Mean Doctor

Transcribed from: Comedy Central
Transcribed by:
Cast: [scene: fancy doctor's office]

Scott: Well Don, I have your test results here and ah. I'm afraid the news is bad. You have cancer.

Dave: [blank expression] That's it? [smiles] Okay, see ya. [walks to door]

Scott: Don? Maybe you didn't hear me... you ah, have, cancer. Terminable, inoperable cancer.

Dave: ...*And*?

Scott: *And* you're going to die. You know, die? The big sleep.

Dave: So that's everything? Great [points to watch] 'cause I gotta meet someone. [heads towards door]

Scott: Don?! Maybe you didn't hear me, ah, you know, when I tell people news of this input, they usually react badly, you know, they cry to heaven [lifts arms up mimicking], why me, that sort of thing, y'know.

Dave: I'm sorry doc, I didn't realize I was supposed to put on a *show* for you,

Scott: Well not a show, but it's polite..

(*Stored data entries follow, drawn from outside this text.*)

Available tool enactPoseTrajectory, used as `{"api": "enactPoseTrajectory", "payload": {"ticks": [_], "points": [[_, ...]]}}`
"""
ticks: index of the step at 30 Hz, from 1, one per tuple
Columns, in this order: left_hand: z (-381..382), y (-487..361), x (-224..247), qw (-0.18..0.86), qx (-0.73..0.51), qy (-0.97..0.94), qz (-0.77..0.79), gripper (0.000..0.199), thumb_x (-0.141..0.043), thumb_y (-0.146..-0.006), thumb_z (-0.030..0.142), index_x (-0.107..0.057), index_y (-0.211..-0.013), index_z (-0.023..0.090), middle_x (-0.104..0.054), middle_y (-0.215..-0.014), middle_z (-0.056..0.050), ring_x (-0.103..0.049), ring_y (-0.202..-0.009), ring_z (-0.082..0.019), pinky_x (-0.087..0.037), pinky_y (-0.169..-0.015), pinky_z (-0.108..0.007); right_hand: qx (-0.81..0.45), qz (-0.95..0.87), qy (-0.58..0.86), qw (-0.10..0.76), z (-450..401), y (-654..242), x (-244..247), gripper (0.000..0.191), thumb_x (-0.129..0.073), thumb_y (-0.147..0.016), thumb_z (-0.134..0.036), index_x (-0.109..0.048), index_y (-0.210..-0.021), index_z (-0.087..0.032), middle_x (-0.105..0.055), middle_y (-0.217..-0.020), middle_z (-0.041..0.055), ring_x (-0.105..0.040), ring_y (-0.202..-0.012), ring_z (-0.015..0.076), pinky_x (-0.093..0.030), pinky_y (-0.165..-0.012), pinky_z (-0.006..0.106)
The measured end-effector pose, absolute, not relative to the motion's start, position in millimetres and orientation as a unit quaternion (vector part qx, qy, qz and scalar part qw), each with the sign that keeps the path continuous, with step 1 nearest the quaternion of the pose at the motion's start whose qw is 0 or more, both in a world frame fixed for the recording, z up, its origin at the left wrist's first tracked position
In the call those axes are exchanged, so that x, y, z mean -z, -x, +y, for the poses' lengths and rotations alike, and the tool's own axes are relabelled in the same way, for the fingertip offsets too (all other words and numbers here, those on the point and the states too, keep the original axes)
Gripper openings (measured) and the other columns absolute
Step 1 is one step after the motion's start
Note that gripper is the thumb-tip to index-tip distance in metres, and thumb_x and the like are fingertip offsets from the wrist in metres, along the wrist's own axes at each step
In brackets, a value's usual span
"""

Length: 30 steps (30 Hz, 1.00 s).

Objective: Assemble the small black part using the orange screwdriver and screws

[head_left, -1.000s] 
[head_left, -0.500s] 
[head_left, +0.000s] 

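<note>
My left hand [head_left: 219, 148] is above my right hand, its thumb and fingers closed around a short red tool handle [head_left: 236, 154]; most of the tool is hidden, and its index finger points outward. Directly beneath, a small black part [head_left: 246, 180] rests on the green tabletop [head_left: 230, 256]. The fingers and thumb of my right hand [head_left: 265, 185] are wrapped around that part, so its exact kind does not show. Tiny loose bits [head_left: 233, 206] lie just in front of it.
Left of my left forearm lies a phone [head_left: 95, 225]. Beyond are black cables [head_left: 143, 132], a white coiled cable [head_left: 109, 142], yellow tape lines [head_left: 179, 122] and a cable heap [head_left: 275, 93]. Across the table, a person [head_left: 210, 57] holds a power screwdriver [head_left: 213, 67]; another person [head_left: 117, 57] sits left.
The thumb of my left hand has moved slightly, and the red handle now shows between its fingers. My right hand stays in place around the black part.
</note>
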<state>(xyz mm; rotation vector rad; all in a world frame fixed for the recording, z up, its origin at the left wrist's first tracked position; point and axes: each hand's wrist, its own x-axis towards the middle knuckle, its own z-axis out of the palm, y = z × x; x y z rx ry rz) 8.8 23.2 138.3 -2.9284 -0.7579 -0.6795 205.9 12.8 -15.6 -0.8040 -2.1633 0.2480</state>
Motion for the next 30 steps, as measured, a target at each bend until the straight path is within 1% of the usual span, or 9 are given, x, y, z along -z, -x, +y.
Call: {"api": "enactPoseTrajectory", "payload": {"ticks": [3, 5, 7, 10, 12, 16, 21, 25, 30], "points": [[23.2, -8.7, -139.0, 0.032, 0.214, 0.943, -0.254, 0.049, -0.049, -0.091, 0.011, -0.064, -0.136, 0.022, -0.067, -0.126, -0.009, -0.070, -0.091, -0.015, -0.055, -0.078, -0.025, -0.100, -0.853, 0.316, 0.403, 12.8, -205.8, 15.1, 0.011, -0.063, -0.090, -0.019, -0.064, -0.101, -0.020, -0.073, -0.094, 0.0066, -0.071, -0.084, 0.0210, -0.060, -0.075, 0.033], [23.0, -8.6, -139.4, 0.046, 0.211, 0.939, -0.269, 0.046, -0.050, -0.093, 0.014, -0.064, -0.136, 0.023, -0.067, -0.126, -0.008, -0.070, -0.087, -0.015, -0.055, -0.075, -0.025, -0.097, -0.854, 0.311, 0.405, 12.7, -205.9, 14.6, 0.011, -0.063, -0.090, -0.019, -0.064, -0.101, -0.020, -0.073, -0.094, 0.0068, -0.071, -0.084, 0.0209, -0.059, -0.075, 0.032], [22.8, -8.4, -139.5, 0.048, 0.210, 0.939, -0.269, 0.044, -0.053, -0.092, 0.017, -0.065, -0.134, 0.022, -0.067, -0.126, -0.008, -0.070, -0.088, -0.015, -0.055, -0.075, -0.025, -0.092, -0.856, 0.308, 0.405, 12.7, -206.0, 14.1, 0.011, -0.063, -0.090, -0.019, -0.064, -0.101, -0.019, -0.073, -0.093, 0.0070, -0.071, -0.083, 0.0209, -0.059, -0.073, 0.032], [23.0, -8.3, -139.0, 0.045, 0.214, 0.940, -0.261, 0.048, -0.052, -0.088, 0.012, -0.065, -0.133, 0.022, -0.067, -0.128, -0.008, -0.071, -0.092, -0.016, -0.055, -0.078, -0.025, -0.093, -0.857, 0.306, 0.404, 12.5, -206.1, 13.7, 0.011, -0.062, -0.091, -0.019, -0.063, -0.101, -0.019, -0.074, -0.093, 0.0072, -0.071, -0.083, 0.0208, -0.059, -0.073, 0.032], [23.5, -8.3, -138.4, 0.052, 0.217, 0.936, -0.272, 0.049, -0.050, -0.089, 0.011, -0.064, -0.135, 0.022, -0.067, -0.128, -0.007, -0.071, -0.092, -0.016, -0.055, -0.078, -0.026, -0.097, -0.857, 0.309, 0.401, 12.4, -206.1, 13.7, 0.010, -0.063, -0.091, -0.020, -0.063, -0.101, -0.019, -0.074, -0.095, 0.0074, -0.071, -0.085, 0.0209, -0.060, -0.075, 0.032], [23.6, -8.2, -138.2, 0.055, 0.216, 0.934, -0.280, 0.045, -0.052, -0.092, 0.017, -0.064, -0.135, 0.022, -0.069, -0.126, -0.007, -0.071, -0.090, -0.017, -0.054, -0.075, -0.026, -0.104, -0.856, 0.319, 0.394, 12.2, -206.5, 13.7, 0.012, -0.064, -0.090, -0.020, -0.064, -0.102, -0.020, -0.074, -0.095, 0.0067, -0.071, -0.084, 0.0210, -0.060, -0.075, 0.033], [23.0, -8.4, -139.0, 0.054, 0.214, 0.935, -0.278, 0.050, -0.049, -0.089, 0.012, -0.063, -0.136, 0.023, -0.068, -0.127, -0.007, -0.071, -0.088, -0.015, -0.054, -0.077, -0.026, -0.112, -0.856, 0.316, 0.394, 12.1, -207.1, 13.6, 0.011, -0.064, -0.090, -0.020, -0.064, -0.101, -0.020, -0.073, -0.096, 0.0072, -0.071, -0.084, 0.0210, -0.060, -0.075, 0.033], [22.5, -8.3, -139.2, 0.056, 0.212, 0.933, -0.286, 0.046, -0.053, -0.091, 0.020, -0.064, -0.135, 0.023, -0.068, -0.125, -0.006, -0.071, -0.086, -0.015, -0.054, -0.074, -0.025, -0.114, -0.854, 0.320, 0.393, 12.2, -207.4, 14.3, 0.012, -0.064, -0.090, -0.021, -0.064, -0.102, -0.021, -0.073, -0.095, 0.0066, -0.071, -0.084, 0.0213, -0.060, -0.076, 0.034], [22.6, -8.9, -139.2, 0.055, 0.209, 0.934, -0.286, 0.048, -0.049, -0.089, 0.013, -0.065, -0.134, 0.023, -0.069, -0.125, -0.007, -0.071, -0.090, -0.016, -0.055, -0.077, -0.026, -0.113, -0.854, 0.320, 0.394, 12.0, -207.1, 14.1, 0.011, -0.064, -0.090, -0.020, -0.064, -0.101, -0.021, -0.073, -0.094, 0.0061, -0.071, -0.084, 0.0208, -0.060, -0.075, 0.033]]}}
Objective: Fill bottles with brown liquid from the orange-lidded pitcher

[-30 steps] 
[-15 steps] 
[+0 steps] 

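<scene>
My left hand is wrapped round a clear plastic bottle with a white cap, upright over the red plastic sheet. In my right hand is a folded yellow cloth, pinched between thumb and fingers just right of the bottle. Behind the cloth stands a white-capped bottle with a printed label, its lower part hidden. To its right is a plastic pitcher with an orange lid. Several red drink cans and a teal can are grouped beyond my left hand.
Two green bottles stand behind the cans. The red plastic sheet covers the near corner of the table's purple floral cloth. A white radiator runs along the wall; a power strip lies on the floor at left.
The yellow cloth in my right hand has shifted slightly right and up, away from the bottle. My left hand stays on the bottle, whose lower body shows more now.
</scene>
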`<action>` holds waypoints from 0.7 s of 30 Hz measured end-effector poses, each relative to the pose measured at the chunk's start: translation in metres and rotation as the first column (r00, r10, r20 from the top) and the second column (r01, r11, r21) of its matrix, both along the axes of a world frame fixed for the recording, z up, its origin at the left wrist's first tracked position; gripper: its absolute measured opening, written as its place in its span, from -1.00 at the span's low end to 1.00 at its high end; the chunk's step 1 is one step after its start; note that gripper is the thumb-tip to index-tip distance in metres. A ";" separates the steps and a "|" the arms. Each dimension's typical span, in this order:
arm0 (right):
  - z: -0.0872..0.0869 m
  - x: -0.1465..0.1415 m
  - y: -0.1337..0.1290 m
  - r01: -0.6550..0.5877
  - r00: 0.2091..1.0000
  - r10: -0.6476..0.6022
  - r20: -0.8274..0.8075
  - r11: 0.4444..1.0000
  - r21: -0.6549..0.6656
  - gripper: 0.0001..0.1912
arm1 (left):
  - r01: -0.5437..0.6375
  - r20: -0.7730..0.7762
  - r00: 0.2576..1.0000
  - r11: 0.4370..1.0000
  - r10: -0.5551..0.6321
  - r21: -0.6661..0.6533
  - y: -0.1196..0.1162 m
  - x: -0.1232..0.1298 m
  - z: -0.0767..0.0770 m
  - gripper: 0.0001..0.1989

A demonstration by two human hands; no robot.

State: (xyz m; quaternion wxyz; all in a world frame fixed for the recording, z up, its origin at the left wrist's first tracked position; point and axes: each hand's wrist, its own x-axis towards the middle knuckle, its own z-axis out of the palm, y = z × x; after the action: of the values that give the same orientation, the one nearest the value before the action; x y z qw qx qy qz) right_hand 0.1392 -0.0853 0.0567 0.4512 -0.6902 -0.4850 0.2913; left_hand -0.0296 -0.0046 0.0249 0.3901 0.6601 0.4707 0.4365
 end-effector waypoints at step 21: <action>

Dave: ...but uh, okay, [sarcastic, dancing] *Oooh* I'm *dying*! Oh, why me...

Scott: Shut up...

Dave: ...Oh gosh, I'm so young..

Scott: Just shut up...

Dave: ...So many things...

Scott: Shut up! I'm sorry, I just thought maybe you needed a, shoulder to cry on, a, a friend.

Dave: Heh, heh, no offense doc, I mean, you're a nice guy, but you're like, the *last* guy I'd turn to. Heh..

Scott: [irate] Get the HELL out of my office.

Dave: [laughing] Sure, now that I'm late, thanks. [leaves, shaking head]

Scott: ...I'm losing my touch. [buzzes intercom] Sal? Send in someone who looks vulnerable. [pretends a patient is in the chair] Hello; you're going to DIE DIE DIE!